In the 20th Century, philosophy of mind has been predominantly reductionist, arguing that consciousness will eventually be shown to be nothing more than a physical state or function of the brain. By contrast, Chalmers joins a small, but growing band of theorists who maintain that consciousness can only be understood within a nonreductionist science of the mind. His central argument against reductionism hinges on the claim that consciousness is "naturally supervenient" but not "logically supervenient" on physical states. That is, it actually supervenes on brain activity, but it is conceivable that it might not. This, he argues, makes consciousness different from all other properties, including "emergent" biological properties such as "life." If we know all the microproperties of a physical system and their relationships, we necessarily know the macroproperties - for example, according to Chalmers, given that the physical facts are as they are, it is inconceivable that life could be other than it is. In this sense, a higher order property such as "life" is nothing more than its combined, physical constituents. By contrast, he can conceive of a zombie which is physically indistinguishable from himself, but which lacks consciousness. Consequently, consciousness cannot be a physical property. Nor can it be reduced to physical properties. There are, he claims, no other nonphysical properties in this sense.
This tension between what is "natural" (or actual) and what is "logical" (or logically possible) runs throughout the book, sometimes uncomfortably. Many scientists, for example, will be dubious about the actual knowledge of macroproperties that is provided by knowledge of microproperties. Morphogenesis (the creation of life forms) for example, does not seem to be very well accounted for by gene theory (at present), let alone quantum mechanical events. So even physical wholes might, in some sense, exhibit properties not reducible to the sum of the parts. Chalmers' response to this would be that in such cases we have insufficient knowledge of the parts; if we had complete knowledge of genes, subatomic particles, and so on, it is logically inconceivable that macroproperties such as morphogenesis would not be understood. This insistence on complete knowledge provides Chalmers with an escape from any possible counterexample, as he can always claim these to be cases where our knowledge of microproperties is incomplete. However, in actuality, our ability to account for all complex forms and functions in terms of the activities of physical microproperties seems to be more a matter of faith, than logical necessity. Functions, for example, often need to be understood not just in terms of their constituent processes but also in terms of the environments which embed them. And the reducibility of psychological beliefs, desires and so on to physical microproperties seems counterintuitive; how, for example, could even a complete knowledge of quantum mechanical events provide an understanding of why one needs to catch a 94 bus?

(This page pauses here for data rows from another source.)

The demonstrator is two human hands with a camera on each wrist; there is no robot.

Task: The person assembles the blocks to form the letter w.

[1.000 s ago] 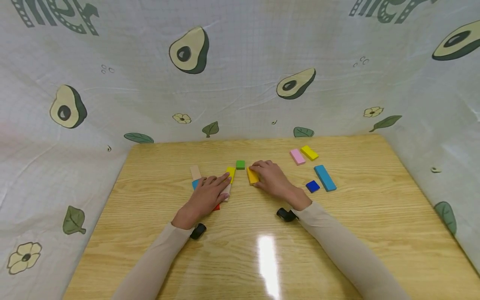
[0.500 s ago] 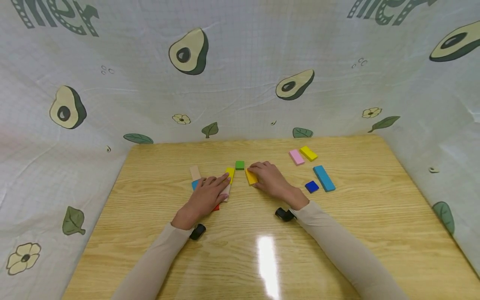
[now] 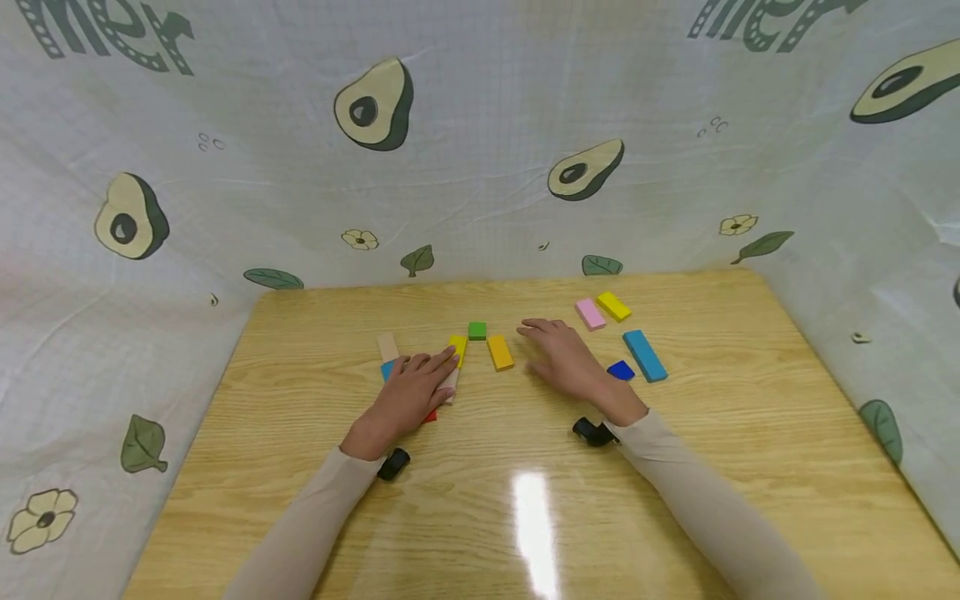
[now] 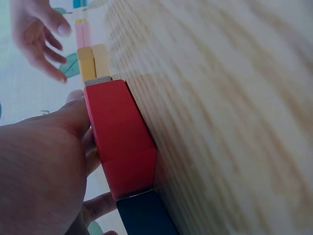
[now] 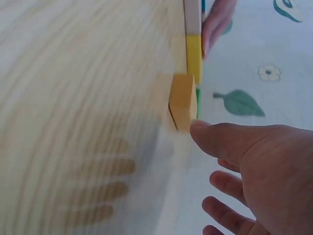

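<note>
My left hand (image 3: 408, 396) rests with extended fingers over a row of wooden blocks. Around it show a yellow block (image 3: 457, 342), a pale block (image 3: 450, 387), a corner of a red block (image 3: 431, 416) and a blue block (image 3: 387, 370). The hand partly hides them; in the left wrist view the red block (image 4: 120, 132) sits beside the palm. My right hand (image 3: 566, 362) hovers just right of an orange block (image 3: 501, 353), apart from it, fingers loose and holding nothing. A small green block (image 3: 477, 331) lies between the yellow and orange blocks.
A beige block (image 3: 387, 347) lies beyond the left hand. To the right lie a pink block (image 3: 590, 314), a second yellow block (image 3: 614, 306), a long blue block (image 3: 645, 356) and a dark blue square (image 3: 621, 370). A printed cloth (image 3: 480, 192) hangs behind the table.
My right hand has let go of the orange block and moved right, leaving it lying on the table. The left hand has stayed in place over its blocks.
</note>
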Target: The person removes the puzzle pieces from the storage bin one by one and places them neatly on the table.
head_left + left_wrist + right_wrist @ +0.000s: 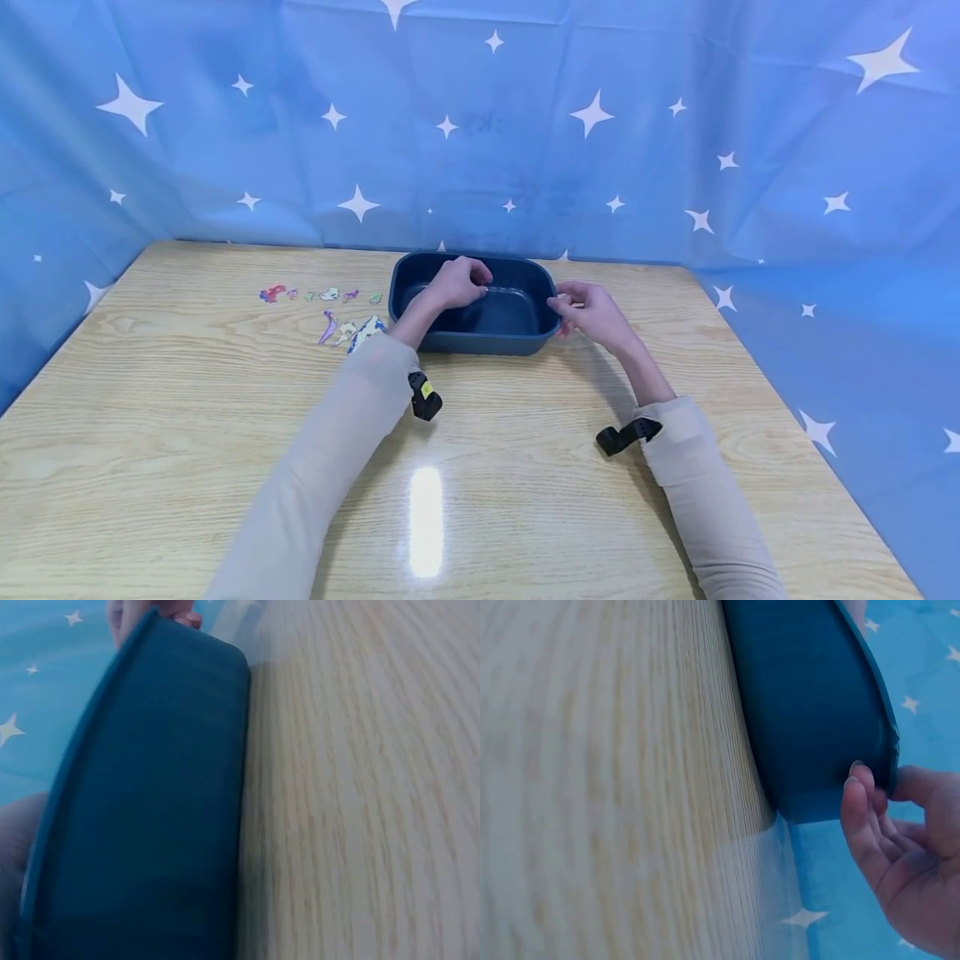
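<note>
A dark blue rectangular plastic bin [480,342] stands near the back of the table. My left hand [453,284] reaches over its front left side, with bent fingers and the thumb above the inside. A tiny pale spot shows at those fingertips; whether it is a held thing or a glint is unclear. The bin's wall [150,787] hides most of this hand in the left wrist view. My right hand [592,315] grips the rim at the bin's right end. In the right wrist view, the right hand's thumb [915,784] lies over the rim, fingers against the outer wall.
Left of the bin lie several small, flat, colourful cut-out pieces: a red and blue one [273,293], a purple one [327,327] and a blue and white one [367,332] by my left forearm. A blue star-patterned cloth [480,167] hangs behind the wooden table [525,467].
</note>
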### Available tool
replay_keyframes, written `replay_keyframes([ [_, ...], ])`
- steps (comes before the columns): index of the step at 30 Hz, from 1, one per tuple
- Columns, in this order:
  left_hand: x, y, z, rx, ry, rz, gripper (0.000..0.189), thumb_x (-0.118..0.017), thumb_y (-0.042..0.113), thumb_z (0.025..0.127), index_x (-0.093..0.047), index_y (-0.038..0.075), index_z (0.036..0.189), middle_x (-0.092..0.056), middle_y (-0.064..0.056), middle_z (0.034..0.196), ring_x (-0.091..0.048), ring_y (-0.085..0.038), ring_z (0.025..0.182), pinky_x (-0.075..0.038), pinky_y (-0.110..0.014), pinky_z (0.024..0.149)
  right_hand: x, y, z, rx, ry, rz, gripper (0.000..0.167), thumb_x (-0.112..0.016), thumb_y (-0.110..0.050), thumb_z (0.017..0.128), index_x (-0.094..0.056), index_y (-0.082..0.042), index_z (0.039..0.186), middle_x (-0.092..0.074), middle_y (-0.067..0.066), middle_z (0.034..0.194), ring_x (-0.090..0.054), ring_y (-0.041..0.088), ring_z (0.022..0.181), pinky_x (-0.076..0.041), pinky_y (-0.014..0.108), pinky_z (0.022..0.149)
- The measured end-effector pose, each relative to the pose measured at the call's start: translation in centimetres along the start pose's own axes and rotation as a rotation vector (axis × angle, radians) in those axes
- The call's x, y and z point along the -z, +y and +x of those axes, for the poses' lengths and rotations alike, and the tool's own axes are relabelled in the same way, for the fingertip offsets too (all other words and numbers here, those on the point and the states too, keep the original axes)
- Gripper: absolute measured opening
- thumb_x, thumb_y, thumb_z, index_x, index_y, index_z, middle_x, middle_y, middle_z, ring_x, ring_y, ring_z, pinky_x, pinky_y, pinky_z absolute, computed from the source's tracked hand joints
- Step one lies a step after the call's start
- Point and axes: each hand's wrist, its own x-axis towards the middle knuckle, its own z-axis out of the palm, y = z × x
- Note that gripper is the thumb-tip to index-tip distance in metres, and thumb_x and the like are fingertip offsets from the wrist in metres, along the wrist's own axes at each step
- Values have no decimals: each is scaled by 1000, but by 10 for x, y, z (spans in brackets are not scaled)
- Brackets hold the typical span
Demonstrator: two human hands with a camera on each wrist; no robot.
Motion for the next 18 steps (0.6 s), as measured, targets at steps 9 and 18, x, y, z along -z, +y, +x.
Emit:
replay_keyframes([
  [9,-4,-5,3,1,-56,96,36,-56,1,99,-63,3,134,-66,-11,127,-58,-25,122,-45,-35,104,-1,-1,1,9,-4,0,45,-60,-21,103,-52,6,139,-65,27,97,-68,25,65,-58,50,73],
  [18,-6,-7,-1,-28,-25,94,22,-65,-4,94,-73,2,114,-71,-10,108,-64,-23,104,-50,-34,94,0,0,0,7,-6,7,44,-59,-20,103,-53,7,137,-65,27,98,-69,26,66,-58,52,73],
])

A simple, definitive argument against the reducibility of phenomenal properties to physical ones would nevertheless be very welcome, and this is Chalmers' more central concern. Unfortunately, the force of Chalmers' argument rests entirely on what he finds to be conceivable - and its consequent weakness, that different theorists might claim to be able to conceive of entirely different things. Zombies are not just functionally indistinguishable but also physically indistinguishable from humans. A reductionist might therefore claim that he cannot conceive of such a creature lacking consciousness. If consciousness just is a state of the brain, then it inconceivable that a creature with a brain in that state could lack it. Faced with this stand-off, the only recourse would seem to be to take a vote (about what is conceivable) - hardly a satisfactory way to resolve the issue. Chalmers nevertheless goes on to assemble a range of standard arguments against reductionism from the literature, elaborates these where necessary, and gives a critique of the counterarguments. His mastery of philosophical terrain is impressive, and taken together, his arguments pose a serious challenge for materialist theories of mind.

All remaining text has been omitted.